China, the world's second-largest oil consumer, is set to auction for the first time state crude oil reserve on Friday in an attempt to test a new mechanism to manage its large emergency stockpile and tame domestic inflation.

A total of 7.4 million barrels of crude stored in bonded tanks in northeast China's Dalian port is up for grabs. The grades include Abu Dhabi's Murban and Upper Zakum, Qatar Marine, Oman crude and Forties Blend from the North Sea.

"We've registered .... Logistically Hengli has the advantage as our plant is connected to some tanks designated for the reserve sale," said a spokesperson for privately-controlled Hengli Petrochemical.

Other refiners that can receive oil from Dalian port by pipeline include Zhenhua Oil, Bora Petrochemical, Jinyuan Petrochemical and Panjin Haoye, traders said.

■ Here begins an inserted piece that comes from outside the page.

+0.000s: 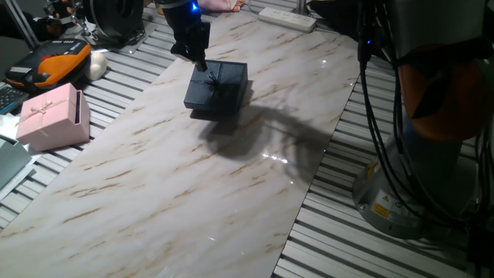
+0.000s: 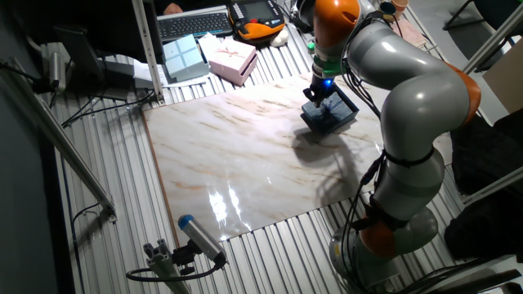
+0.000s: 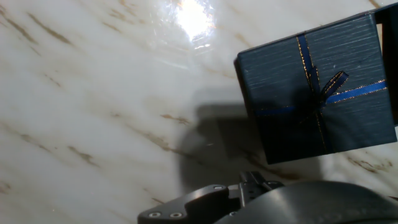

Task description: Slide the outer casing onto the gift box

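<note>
Hand view alone shows the outer casing with its gold-edged blue ribbon bow, lying on the marble bench. Fixed views: arm reaches down, gripper at casing's top edge; jaws' state cannot tell.

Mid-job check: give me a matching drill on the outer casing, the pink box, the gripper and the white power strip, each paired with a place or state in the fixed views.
Things:
1. outer casing
2. pink box
3. gripper
4. white power strip

Places or states:
A. on the slatted surface, off the marble
B. at the table's far edge
C. dark navy, ribbon bow on top
D. right above the ribbon bow

Pairs: 1-C, 2-A, 3-D, 4-B
</note>
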Robot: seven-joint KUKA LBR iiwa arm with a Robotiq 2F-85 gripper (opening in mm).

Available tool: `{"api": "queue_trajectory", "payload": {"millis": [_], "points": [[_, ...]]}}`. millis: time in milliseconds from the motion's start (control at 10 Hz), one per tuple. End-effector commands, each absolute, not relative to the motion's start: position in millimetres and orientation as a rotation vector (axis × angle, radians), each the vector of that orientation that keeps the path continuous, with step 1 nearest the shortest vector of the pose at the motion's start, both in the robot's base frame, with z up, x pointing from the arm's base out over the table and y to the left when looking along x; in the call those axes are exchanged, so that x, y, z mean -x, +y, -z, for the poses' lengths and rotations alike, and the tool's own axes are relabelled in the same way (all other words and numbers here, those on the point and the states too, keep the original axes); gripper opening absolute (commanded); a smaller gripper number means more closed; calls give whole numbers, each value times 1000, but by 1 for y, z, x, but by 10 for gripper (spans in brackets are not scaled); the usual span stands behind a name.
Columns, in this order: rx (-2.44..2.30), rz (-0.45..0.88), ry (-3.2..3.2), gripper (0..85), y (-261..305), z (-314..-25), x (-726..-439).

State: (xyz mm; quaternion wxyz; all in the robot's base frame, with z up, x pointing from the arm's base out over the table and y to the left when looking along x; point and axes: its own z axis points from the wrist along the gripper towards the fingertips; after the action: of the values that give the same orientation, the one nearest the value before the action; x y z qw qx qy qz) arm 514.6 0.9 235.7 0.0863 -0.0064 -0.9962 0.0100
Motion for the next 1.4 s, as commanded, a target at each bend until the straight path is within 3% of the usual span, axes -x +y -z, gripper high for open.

Privately-controlled Shandong Hongrun Petrochemical, in which state-run Sinochem has a stake, is also joining the sale, said a company source, who declined to be named as he's not authorized to speak to media.

Participants are required to put in a deposit of $40 a barrel by 5 p.m. Beijing time (0900 GMT) on Wednesday and have sufficient crude oil import quotas, the reserve agency has said.

The sale will be held on the newly established National Oil Reserve Centre platform in two sessions starting at 9 a.m., and ends at 3 p.m. on Friday.

Winners should lift the oil within 60 days after signing the sales contract, the reserve bureau has said.